Our relationships with one another are often a source of distress. In general, the principal form of conflict we experience with others has to do with some form of consideration that we feel they are not giving to us. We often suffer from thoughts like these: “She is not being respectful enough.” “He is not as kind as I want him to be.” “They just don’t care as deeply as I do.”
However, if we will be courageous enough to see the truth of the next insight, and then admit its finding into our heart and mind, we can change the real root of this underlying sense of our dissatisfaction with others along with the conflict it generates: Many times the very thing we want from the person we are with — for example, respect, patience, kindness, love — is the very thing that we ourselves either lack at the moment or otherwise somehow are withholding from them. The “catch” here is that we are mostly unconscious to our actual inner condition in these encounters with others, and here’s a major reason why this happens:
Hidden in each of us are certain clever “self-concealing devices” whose sole reason for being is to keep us asleep to ourselves and blindly serving their ends, most of which are to mechanically perpetuate struggle and conflict. One of the ways these conflict-producing characters stay undetected — while generating their strife — is to point the arrow of insufficiency at someone else.
Each time this self successfully diverts our attention in this way here’s what unfolds: Not only are we kept from coming awake to ourselves, but in this engineered spiritual sleep we are rendered unable to realize that the very quality we judge as missing in the person or persons before us is actually lacking in ourselves!
We almost always place certain character demands upon others, but almost never see that the nature in us making these demands is without the very substance it cries out as missing. No wonder the circle of disharmony continues.
How many of us feel that the “others” in our life — particularly those people we are around every day, whether at home or at work — just don’t treat us as we deserve? Perhaps not all of the time, but most of us feel slighted in our relationships. And how many of us can honestly say that we offer to our fellows what we want from them?
Generally we extend olive branches and our considerate sympathies to those who we think can serve us, and rarely do we serve those who we are convinced have nothing we want. And yet we still want their respect, kindness or consideration.
Can we learn to give to others first what we hope to get from them? Before we ask for someone’s attention, let us first lend that person our own. Before we look to him or her for an act of consideration, let us offer one from ourselves. If we wish for kindness, let it begin with our own. Otherwise all we give each other are unconscious demands followed by judgment and disappointment.

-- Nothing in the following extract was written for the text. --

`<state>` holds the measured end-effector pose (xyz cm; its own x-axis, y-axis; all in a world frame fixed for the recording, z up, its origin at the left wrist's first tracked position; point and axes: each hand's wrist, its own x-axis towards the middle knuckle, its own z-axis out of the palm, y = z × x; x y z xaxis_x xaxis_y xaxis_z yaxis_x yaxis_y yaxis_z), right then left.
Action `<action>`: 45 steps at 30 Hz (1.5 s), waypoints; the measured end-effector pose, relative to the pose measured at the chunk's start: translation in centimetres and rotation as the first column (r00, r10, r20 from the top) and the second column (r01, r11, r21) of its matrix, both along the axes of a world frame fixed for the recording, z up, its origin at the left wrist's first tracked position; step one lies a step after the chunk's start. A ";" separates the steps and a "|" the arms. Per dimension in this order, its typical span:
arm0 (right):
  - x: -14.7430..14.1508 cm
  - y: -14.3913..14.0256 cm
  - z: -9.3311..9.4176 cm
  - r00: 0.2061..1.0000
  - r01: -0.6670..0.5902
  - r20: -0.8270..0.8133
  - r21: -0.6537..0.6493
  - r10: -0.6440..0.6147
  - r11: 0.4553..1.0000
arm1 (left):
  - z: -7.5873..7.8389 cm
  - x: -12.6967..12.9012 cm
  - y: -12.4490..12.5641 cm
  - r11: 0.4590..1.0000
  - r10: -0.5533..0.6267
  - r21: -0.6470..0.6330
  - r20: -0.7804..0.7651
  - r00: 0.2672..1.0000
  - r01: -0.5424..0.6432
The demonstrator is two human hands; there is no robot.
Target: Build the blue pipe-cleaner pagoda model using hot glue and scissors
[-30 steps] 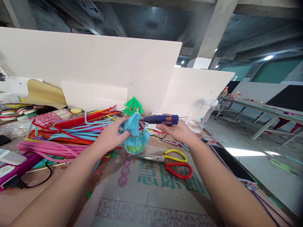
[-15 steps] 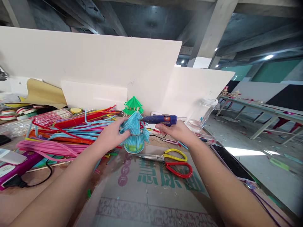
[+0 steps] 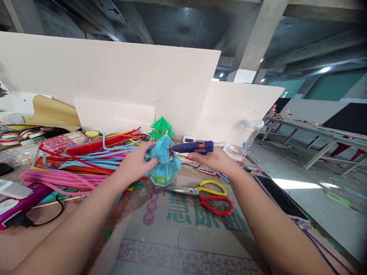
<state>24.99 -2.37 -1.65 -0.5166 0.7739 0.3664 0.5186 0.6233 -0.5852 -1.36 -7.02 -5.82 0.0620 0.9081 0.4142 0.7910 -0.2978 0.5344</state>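
Head view shows my table [image 3: 183,244], and the blue pagoda [image 3: 164,162] stands in the middle of it. Behind the pagoda, white boards [image 3: 120,80] wall off the back. Left of the pagoda lies a big heap of colored sticks [image 3: 77,164], so that side is crowded. Right of the pagoda the table edge drops to the floor, with a clear jar [image 3: 243,139] close by. In front of the pagoda the flat cardboard is mostly bare, save the scissors [image 3: 209,196].

My left hand [image 3: 133,164] is closed on the pagoda's roof, and my fingers hide that side. My right hand [image 3: 216,160] is wrapped around the blue glue gun [image 3: 193,147], its tip touching the roof. A green pagoda [image 3: 161,128] peeks out behind.

Thin blue strips make the pagoda's pointy roof, and the base looks yellow-green.
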 end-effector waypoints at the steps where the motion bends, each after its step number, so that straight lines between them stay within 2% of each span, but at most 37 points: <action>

We must learn to take the true conscious initiative with each other and then make the effort to be to others what we wish them to be for us. Here is a special exercise that can help us create more harmonious human relationships.
We all know what it’s like to find ourselves unhappy and in conflict with someone who just isn’t giving us what we want or need from him or her. Whenever this happens we usually find fault with these people, judge them as being inadequate, and then blame them for the negativity we now feel toward them. But how many of us are awake enough to offer these same people what we have asked them to give us — before we ask them for it?

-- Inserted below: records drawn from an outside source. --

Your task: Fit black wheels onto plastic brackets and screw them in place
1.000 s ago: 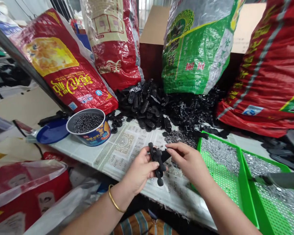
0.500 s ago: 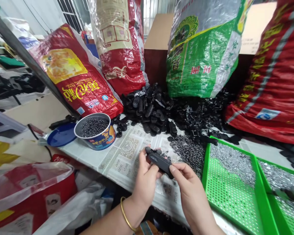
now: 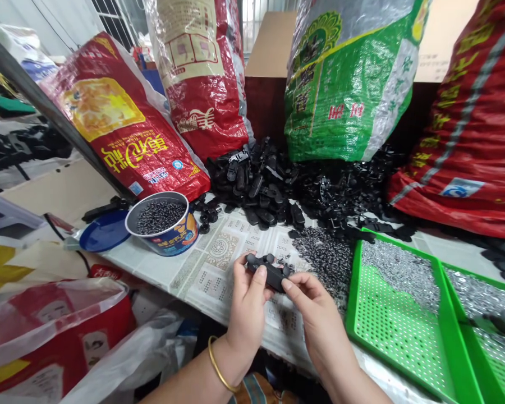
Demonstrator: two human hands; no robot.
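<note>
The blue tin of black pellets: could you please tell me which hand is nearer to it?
Left. The left hand lies right of the blue tin; the right hand is farther right, by the green tray.

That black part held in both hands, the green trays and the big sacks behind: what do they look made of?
Black part: likely moulded plastic, smooth, dull sheen. Green tray: plastic, glossy, perforated floor. Red sack: seemingly woven plastic, shiny printed skin, creased. Left hand and right hand pinch the part.
</note>
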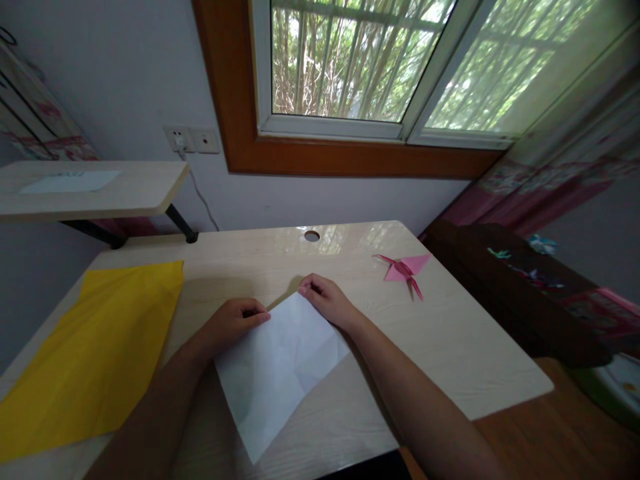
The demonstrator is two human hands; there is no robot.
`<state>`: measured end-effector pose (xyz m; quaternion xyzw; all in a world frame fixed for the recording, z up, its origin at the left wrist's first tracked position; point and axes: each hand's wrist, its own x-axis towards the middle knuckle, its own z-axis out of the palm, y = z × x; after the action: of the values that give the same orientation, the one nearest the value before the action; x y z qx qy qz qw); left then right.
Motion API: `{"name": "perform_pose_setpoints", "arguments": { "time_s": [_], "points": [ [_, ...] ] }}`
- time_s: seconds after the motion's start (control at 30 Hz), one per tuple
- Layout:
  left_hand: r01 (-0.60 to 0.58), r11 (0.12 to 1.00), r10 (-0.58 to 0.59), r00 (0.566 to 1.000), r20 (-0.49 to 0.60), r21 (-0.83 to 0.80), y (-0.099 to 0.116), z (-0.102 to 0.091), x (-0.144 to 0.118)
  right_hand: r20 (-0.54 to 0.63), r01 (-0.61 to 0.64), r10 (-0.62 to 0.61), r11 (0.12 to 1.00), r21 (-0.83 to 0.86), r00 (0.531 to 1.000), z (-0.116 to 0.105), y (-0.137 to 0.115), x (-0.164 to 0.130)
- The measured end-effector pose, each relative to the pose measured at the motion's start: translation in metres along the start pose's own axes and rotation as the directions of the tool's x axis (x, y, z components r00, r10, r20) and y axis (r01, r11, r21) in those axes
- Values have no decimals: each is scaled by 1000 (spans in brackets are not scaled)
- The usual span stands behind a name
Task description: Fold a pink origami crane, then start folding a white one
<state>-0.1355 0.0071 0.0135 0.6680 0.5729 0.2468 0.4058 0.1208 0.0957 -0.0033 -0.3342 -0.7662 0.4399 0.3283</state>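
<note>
A creased white sheet of paper is held up at a slant over the desk, one corner pointing towards me. My left hand pinches its upper left edge between thumb and fingers. At the top corner, my right hand grips the paper with bent fingers. Faint fold lines cross the sheet. To the right lies a folded pink paper figure with thin darker pointed arms, apart from both hands. A large yellow sheet lies flat on the left, partly behind my left forearm.
The pale wooden desk has a round cable hole near its back edge. A raised shelf stands at the back left with a paper on it. A window and a wall socket are behind. Dark furniture stands to the right.
</note>
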Motion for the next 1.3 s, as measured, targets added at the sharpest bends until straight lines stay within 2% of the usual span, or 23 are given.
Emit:
{"name": "perform_pose_setpoints", "arguments": {
  "time_s": [0.23, 0.5, 0.73, 0.87, 1.0, 1.07, 1.13, 1.2, 1.3],
  "points": [
    [8, 997, -11, 999, -30, -78, 1, -2, -1, -105, -5, 0, 999, -52, 995, -5, 5, 2],
    [26, 993, -35, 997, -69, -117, 0, -6, -3, -216, -53, 35, 996, -78, 976, -26, 9, 4],
    [55, 993, -75, 978, -197, -107, -6, -10, -2, -298, -93, 63, 992, -86, 952, -46, 23, 6],
    [99, 984, -137, 950, -280, -145, -10, -10, 0, -346, -99, 61, 991, -93, 936, -52, 27, 7],
    [95, 952, -199, 912, -358, -289, -18, -11, 3, -380, -112, 64, 988, -105, 923, -55, 31, 8],
    [69, 927, -228, 884, -409, -369, -23, -12, 5, -405, -127, 74, 986, -105, 911, -57, 34, 8],
    [33, 909, -253, 836, -487, -416, -27, -14, 6, -419, -140, 85, 985, -101, 904, -57, 37, 9],
    [9, 914, -250, 798, -548, -405, -28, -15, 8, -403, -140, 89, 985, -100, 911, -54, 37, 9],
    [-11, 953, -174, 799, -576, -304, -24, -14, 9, -349, -117, 73, 987, -108, 934, -44, 33, 8]
  ]
}}
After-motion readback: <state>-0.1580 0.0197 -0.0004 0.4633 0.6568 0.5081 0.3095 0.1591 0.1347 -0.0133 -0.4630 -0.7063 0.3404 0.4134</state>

Even to attempt the following practice will reveal more to you about yourself than reading a thousand books on spiritual realization. To begin with, as we discussed earlier, we usually demand from others those interior qualities that we are in short supply of ourselves. For instance, it is impatience that leaps to judge impatience. Unkindness finds others unkind — and tells them so in no uncertain terms. Arrogance despises pride and makes sure that the proud know they are dreaming of unreal heights. On and on churns this cycle of disharmony until we go to work on ourselves, implementing the kind of true self transforming principles that follow.
Whatever it may be that we find wanting in someone else, we must learn what it means to give that very thing to him or her. What we would have from others, or have them be towards us, we must provide or be ourselves.

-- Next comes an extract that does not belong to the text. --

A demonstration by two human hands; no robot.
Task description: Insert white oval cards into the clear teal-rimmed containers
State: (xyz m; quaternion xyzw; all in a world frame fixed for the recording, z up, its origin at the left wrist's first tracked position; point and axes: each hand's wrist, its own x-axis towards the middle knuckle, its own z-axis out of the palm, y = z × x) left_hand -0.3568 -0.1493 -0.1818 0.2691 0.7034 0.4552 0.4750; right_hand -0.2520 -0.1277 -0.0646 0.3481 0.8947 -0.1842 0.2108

For instance, if we really want the person we are with to be open with us, we must first open up ourselves. When we know we tend to be critical of others because they don’t show us the respect we would have, we must show these same people the respect we want.
Now, add to these thoughts this last idea: Sometimes what we want from others, they just don’t have within themselves to give. We make demands, for instance, that someone understand us when, at that point in his development — for whatever reason — it’s impossible that he could. But wanting what we want, we act as though we are weary with him and become condescending. This behavior on our part only convinces the person in question of his own shortcomings. What can we do instead?
Give to him what we have of ourselves instead of taking away what little he has in himself. To give the fruit of such a conscious interior labor is to receive the goodness we ask for.
This exercise in harmonious human relationships takes a great deal of attention and, more important, a great deal of being tired of finding everyone around us not as good as ourselves. Our real spiritual growth — our self-transformation — depends upon what we are willing to give, and not upon what we feel we are owed.
Put these ideas to work. You will be shocked and amazed at your discoveries, and you will benefit from the healing that they bring to your relationships.